たとえば夏の間だけに限っても、暑くて汗をかく期間は2ヶ月からあるわけで、それだけ続けば確実に脚気になるでしょう。
小さな子、特に離乳食を食べている子に一度甘い飲み物を与えてしまうと、味付けの薄い離乳食を食べたがらなくなる子もいるそうですし、食べたがらないからといって食事の代わりとしてスポーツドリンクを与えてしまうと、それが習慣になってしまって悪循環になり、さらに飲む量が増えてしまうのでしょう。
ドリンクからの糖質量が増える一方で、まともな食事をしないことからビタミンB1をほとんど摂取しない状態となり、ビタミンB1はどんどん消費され、ついには脚気となってしまうのです。

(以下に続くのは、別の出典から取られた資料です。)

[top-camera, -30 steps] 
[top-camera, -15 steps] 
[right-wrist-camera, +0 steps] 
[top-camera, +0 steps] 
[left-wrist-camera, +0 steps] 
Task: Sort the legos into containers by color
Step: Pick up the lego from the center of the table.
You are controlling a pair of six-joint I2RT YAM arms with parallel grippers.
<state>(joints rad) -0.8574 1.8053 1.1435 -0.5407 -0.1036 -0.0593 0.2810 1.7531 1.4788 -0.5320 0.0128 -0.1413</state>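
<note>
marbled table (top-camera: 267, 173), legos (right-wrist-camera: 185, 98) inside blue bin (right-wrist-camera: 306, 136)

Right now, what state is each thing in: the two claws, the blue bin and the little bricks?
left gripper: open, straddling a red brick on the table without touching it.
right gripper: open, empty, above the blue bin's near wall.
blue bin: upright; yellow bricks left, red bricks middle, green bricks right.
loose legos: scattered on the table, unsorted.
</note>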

100%のフルーツジュースなら多少ビタミンが残っている可能性はありますが、通常のジュースであっても、お菓子であっても同じことです。
栄養がなく、糖質だけの飲料や食品はビタミンB1を大量に消費していきます。もし水分補給ということであれば、それは水かお茶で十分であり、塩分が足りないのであれば塩を使えばいいのです。
僕としては、スポーツ時のスポーツドリンクであっても摂るべきではないと反対の考えです。というのも、スポーツ時に必要なのは速やかな水分補給と発汗によって失われる塩分を補えばよく、十分に食事をしていないなど、特殊な場合を除いて糖質は必要がないと考えているからです。
前述の、乳幼児の脚気に関する記事によると、ビタミンB1欠乏は乳幼児に限らず、10代でも重度のアトピーという症例があったため、白米と野菜中心の生活を続けたことでビタミンB1欠乏に至った例も報告されているそうです。
また成人の、アルコールの多飲によってビタミンB1欠乏になるのは有名ですが、最近は高齢者の食事量が減って、白米とおかずを少しだけという生活の中、だんだんとビタミンB1欠乏に陥っていくということもあるようです。
年代によって脚気になる環境は様々ですが、スポーツドリンクなどのパッケージに「乳幼児に飲ませるな!」とまでは書かなくても「飲ませる量に注意が必要」であることは、大きく記載してもいいのではないでしょうか。
そしてそれと共に、我々医療従事者もそれらについて、きちっとした説明ができるようにならないといけないと考えていますし、特に産科での、母親になる方々に対する教育も重要だと考えていますが皆さんはどのようにお考えでしょうか。